## Exercise aim
Restrict the output to the lines below starting at the one that contains "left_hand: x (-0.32" and ending at the one that contains "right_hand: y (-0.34", and restate them word for word, both ends included.

## Recorded information
◇ ◇ ◇ ◇
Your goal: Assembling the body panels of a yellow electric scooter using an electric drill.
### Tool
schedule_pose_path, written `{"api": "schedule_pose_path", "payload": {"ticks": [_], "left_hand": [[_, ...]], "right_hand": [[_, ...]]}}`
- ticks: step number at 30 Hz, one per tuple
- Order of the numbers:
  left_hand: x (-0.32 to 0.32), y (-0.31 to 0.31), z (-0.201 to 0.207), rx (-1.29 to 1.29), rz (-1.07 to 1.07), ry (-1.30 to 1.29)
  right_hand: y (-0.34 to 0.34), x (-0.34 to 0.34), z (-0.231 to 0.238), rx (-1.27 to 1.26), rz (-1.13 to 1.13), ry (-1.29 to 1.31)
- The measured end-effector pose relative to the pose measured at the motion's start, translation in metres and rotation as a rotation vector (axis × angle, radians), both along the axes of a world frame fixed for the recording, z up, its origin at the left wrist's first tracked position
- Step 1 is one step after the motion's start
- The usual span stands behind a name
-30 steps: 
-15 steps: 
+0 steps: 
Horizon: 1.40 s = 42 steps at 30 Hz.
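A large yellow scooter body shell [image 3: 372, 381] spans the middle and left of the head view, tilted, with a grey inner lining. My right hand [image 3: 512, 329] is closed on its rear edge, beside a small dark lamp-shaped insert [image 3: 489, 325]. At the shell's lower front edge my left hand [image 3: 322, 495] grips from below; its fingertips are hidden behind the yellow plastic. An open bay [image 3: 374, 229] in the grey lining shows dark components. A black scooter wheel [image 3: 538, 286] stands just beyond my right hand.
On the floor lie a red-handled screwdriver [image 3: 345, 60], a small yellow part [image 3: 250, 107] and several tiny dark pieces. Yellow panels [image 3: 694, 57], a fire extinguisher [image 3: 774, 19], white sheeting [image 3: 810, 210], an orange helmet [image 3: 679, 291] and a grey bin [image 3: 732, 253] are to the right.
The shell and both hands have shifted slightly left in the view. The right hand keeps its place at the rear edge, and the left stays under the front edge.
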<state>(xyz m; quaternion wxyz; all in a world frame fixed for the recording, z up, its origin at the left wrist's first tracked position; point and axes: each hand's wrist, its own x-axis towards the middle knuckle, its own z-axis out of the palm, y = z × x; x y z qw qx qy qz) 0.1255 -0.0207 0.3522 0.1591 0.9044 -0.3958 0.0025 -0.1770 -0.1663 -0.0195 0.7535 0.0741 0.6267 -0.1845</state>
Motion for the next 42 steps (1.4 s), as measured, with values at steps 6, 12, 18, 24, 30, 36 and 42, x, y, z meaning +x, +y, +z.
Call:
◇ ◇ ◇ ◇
## Answer section
  left_hand: x (-0.32 to 0.32), y (-0.31 to 0.31), z (-0.201 to 0.207), rx (-1.29 to 1.29), rz (-1.07 to 1.07), ry (-1.30 to 1.29)
  right_hand: y (-0.34 to 0.34), x (-0.34 to 0.34), z (-0.231 to 0.238), rx (-1.27 to 1.26), rz (-1.13 to 1.13), ry (-1.29 to 1.31)

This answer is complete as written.